Font Support
A document-aware font picker, editable font controls, and carefully selected fallbacks.
Word documents name fonts. Browsers render font files.
That gap is why a DOCX can look right in Word and different in a web editor. Word has Office fonts installed. A browser only has the fonts the operating system provides, the fonts your app loads, and the fonts the editor ships.
This release makes that path explicit. SuperDoc now gives the toolbar a document-aware font list, reviewed fallback fonts, and an editable font picker that behaves like a real document editor control.
Fallbacks we can explain
The easy version of font support is to add a long list of familiar names to the dropdown and let the browser guess.
SuperDoc does not do that.
The built-in font list is derived from SuperDoc's shared font registry. A font only becomes a default toolbar option when we have a clear rendering story for it: an approved fallback, a bundled asset when needed, license metadata, source information, hashes, and notices.
The important detail is that SuperDoc keeps the Word-facing font name. If a document asks for Calibri, the exported DOCX still says Calibri. When SuperDoc has an approved fallback, the browser paints with that fallback. When it does not, SuperDoc keeps the original name and lets your app load the real font.
That gives you predictable rendering without pretending that proprietary fonts are free to redistribute.
More useful defaults
The built-in toolbar now includes a broader reviewed default set, including common Word-facing families such as Arial Narrow, Baskerville Old Face, Brush Script MT, Calibri, Century, Lucida Console, Times New Roman, Georgia, and Courier New.
The list is intentionally not every font Word knows about. Some fonts require a licensed file. Some candidates do not have a good open fallback yet. Those stay out of the default list until we can support them honestly.
Document-used fonts still appear in the picker. If a DOCX uses a font that is not in the default list, SuperDoc can surface it so users can re-apply the same document font. The fallback rules stay the same: use the real font if your app loads it, use the reviewed fallback when SuperDoc ships one, otherwise preserve the original font name.
A better font picker
Font selection also got a real toolbar experience.
The font family control is now editable. Click the field and type. SuperDoc autocompletes matching fonts, keeps the list available when you open it, and lets you accept the suggestion with Enter or Tab. The caret opens the full list when you want to browse.

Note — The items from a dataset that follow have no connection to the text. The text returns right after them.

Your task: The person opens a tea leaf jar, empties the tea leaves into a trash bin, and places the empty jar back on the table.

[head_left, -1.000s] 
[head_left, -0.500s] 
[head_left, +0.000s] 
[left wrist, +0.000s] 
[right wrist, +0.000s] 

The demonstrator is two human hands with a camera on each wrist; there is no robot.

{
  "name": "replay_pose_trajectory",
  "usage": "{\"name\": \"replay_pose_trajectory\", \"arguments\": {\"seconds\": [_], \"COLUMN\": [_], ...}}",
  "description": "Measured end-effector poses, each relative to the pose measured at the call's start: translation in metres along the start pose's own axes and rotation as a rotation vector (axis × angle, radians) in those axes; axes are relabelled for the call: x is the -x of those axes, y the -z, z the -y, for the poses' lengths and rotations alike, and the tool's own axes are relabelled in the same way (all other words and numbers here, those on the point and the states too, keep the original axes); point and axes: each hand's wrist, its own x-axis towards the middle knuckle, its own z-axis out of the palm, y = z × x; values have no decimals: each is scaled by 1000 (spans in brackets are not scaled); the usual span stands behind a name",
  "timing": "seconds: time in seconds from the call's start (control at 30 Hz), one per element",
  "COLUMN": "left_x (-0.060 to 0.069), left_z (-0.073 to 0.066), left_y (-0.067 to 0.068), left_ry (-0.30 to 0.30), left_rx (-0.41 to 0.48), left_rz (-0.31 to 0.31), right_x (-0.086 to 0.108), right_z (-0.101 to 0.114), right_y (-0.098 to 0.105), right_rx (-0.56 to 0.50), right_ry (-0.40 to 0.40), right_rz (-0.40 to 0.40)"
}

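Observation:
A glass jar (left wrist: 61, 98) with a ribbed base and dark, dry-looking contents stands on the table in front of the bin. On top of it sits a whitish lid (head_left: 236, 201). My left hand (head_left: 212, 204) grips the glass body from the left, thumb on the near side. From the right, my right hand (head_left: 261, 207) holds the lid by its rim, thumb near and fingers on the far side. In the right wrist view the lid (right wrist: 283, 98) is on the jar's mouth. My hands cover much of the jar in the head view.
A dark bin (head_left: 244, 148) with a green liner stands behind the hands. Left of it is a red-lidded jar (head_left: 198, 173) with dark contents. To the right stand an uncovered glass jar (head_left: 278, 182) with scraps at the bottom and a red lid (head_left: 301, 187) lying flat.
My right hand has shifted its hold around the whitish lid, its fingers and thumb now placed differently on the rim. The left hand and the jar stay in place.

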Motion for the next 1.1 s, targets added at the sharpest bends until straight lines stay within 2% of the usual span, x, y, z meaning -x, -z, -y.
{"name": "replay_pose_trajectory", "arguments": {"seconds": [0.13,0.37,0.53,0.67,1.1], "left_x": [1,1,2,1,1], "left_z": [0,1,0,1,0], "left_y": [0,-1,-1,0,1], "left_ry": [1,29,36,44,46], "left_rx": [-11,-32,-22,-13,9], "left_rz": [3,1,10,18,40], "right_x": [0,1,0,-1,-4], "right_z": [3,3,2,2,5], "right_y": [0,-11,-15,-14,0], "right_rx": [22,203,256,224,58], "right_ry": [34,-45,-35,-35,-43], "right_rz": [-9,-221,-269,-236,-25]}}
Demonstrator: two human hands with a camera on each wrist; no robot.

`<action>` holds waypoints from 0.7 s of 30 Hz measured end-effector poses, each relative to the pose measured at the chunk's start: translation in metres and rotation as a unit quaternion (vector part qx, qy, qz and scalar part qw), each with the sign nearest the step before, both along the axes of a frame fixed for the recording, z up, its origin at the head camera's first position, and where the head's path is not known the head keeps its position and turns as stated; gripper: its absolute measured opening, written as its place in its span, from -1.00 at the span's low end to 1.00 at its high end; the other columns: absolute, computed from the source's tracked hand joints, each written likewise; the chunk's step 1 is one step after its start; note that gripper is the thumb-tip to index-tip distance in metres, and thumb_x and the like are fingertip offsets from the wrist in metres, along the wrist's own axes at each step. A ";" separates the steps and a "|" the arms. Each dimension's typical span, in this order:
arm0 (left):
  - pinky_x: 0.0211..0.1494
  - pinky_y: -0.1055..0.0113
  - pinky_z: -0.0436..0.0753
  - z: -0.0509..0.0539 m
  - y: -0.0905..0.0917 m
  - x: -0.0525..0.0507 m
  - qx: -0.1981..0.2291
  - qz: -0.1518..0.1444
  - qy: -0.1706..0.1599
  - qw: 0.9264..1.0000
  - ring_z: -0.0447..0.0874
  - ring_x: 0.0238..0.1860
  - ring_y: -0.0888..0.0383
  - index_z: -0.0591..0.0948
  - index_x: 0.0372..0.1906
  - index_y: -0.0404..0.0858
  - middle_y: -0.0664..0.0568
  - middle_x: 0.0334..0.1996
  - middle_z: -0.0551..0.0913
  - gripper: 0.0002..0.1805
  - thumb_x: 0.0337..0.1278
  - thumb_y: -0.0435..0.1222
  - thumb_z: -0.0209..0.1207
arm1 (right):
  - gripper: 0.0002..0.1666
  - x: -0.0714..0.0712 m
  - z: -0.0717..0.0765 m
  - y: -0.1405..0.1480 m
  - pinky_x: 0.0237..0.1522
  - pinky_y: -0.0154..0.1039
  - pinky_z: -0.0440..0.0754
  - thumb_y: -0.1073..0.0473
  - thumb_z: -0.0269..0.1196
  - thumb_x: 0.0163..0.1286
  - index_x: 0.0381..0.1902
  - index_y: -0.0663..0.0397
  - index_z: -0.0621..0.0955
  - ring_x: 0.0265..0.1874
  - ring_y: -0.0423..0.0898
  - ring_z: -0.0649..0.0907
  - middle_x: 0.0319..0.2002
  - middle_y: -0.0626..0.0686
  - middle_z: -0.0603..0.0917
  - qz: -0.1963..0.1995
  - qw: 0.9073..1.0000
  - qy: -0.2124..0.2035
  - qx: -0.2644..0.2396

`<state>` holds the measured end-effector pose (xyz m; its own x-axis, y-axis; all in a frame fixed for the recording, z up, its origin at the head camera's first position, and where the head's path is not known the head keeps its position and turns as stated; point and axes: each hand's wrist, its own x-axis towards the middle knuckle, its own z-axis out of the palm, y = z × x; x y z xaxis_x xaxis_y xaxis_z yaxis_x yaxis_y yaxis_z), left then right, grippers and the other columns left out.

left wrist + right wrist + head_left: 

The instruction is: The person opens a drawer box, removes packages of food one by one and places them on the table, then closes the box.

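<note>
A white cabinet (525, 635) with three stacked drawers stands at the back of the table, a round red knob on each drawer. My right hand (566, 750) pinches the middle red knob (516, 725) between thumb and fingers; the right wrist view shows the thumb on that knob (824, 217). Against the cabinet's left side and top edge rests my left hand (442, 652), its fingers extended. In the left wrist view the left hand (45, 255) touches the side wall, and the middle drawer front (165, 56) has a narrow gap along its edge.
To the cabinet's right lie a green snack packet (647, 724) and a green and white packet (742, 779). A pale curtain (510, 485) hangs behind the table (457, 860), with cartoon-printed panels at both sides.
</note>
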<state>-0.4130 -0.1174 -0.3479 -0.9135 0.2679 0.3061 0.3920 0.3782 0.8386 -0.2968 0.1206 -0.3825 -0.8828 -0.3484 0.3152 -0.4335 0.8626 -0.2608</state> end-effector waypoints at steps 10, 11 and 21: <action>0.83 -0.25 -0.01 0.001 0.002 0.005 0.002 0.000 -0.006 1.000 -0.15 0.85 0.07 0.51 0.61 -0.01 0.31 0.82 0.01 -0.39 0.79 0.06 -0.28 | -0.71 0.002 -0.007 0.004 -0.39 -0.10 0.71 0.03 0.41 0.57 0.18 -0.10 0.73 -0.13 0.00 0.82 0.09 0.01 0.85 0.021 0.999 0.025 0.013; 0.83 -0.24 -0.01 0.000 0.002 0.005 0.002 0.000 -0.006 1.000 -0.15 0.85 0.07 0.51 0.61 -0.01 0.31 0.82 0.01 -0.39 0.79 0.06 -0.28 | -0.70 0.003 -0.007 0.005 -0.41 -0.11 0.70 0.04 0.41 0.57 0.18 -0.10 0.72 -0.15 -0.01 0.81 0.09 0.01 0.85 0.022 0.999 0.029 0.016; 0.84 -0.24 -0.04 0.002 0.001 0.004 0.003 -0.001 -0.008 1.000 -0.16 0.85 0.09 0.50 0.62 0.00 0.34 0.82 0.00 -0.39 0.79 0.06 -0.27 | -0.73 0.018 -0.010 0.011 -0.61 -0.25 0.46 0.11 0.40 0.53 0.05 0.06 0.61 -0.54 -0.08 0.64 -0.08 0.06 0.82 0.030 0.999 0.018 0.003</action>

Font size follows the same split-control pattern: click the value to type, click the caret to open the menu. Tabbing from font family moves into font size, and tabbing again returns focus to the document so typing can continue with the selected formatting.
Prefer watching it?

Same data for custom UI
If you build your own toolbar, use the same font option data that powers the built-in control.
import {
useSuperDocCommand,
useSuperDocFontOptions,
useSuperDocFontSizeOptions,
useSuperDocUI,
} from 'superdoc/ui/react';
function useTypographyControls() {
const ui = useSuperDocUI();
const font = useSuperDocCommand('font-family');
const size = useSuperDocCommand('font-size');
const fonts = useSuperDocFontOptions();
const sizes = useSuperDocFontSizeOptions();
return {
currentFont: font.value,
currentSize: size.value,
fonts,
sizes,
applyFont: (value: string) => ui?.toolbar.execute('font-family', value),
applySize: (value: string) => ui?.toolbar.execute('font-size', value),
};
}
label is what you show. value is what you apply. previewFamily is only for rendering the row preview.
Loading licensed fonts
SuperDoc's fallbacks cover only the fonts it ships and verifies. If your product needs the exact proprietary font, load that font in your host app:
@font-face {
font-family: 'Aptos';
src: url('/fonts/Aptos.woff2') format('woff2');
font-display: swap;
}
Once the browser can resolve the font, SuperDoc uses it. The toolbar configuration makes a font selectable. @font-face makes it render.
Get started
npm install superdoc
Documents should not depend on browser guesswork. SuperDoc now treats font support the same way it treats DOCX rendering: preserve the document's intent, make fallbacks explicit, and only ship defaults we can stand behind.